Getting started with PyProBE#
[1]:
import pyprobe
Convert data to standard format#
Create the cell object and load some data. If this is the first time that the data has been loaded, it must first be converted into the standard format for PyProBE.
[2]:
# Describe the cell. Required fields are 'Name'.
info_dictionary = {'Name': 'Sample cell',
'Chemistry': 'NMC622',
'Nominal Capacity [Ah]': 0.04,
'Cycler number': 1,
'Channel number': 1,}
# Create a cell object
cell = pyprobe.Cell(info=info_dictionary)

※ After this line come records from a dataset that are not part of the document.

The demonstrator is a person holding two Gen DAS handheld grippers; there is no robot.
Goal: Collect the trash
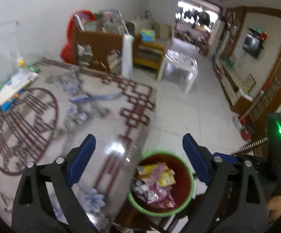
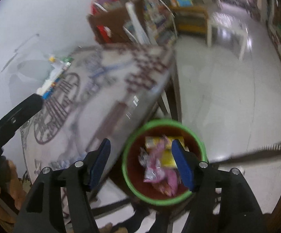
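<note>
Both tongs [image 1: 138, 159] [image 2: 140, 163] empty, agape above trash bin [image 1: 192, 176]

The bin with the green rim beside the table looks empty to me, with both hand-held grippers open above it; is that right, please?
Not quite: the bin is not empty. It holds pink and yellow wrappers, as the right wrist view shows and the left wrist view confirms. The rest stands: it has a green rim, sits beside the table, and the left hand-held gripper and right hand-held gripper are both open above it.
</note>
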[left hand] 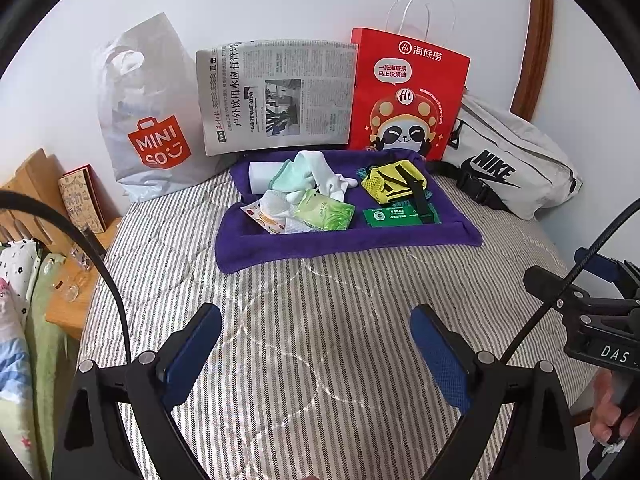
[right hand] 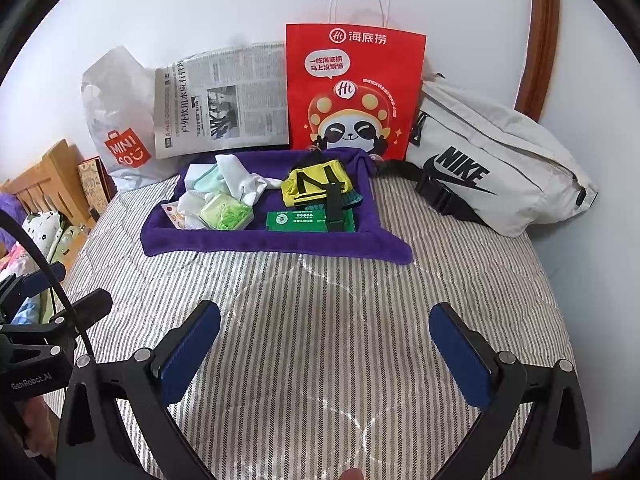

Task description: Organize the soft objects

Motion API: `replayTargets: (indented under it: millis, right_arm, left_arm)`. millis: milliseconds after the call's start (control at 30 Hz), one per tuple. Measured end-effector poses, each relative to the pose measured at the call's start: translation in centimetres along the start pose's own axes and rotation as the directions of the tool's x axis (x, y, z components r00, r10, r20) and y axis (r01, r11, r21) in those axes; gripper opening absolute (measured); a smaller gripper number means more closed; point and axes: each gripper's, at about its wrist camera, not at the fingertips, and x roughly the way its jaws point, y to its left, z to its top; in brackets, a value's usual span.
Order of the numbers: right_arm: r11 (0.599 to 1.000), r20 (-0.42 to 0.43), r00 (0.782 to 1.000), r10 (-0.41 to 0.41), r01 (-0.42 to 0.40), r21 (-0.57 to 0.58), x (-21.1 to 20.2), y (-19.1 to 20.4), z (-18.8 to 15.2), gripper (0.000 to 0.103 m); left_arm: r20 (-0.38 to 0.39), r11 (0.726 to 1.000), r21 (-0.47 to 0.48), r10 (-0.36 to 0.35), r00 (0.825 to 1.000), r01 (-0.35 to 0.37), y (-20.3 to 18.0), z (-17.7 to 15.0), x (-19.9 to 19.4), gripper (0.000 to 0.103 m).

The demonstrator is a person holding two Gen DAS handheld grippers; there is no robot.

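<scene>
A purple towel point(left hand: 280, 244), taken here as the landmark, is being shown spread on the striped bed point(left hand: 320, 320). Behind it, from left to right, a Miniso bag point(left hand: 154, 120), a newspaper point(left hand: 276, 96), a red paper bag point(left hand: 408, 92) and a white Nike pouch point(left hand: 508, 160) are being propped against the wall. On the towel's left half, white socks point(left hand: 324, 172), a mint cloth point(left hand: 286, 178) and a green packet point(left hand: 326, 212) are being kept; on its right half, a yellow mesh pouch point(left hand: 394, 182) and a green card point(left hand: 394, 216). In front of the towel, the left gripper point(left hand: 316, 356) and the right gripper point(right hand: 326, 354) are being held above the bed, fingers spread wide and empty.
</scene>
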Motion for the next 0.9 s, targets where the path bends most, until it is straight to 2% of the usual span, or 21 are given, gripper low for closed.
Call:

data_directory = '../../../tests/sample_data/neware'
# Uncomment if running locally
# cell.process_cycler_file(cycler='neware',
# folder_path=data_directory,
# input_filename='sample_data_neware.xlsx',
# output_filename='sample_data_neware.parquet')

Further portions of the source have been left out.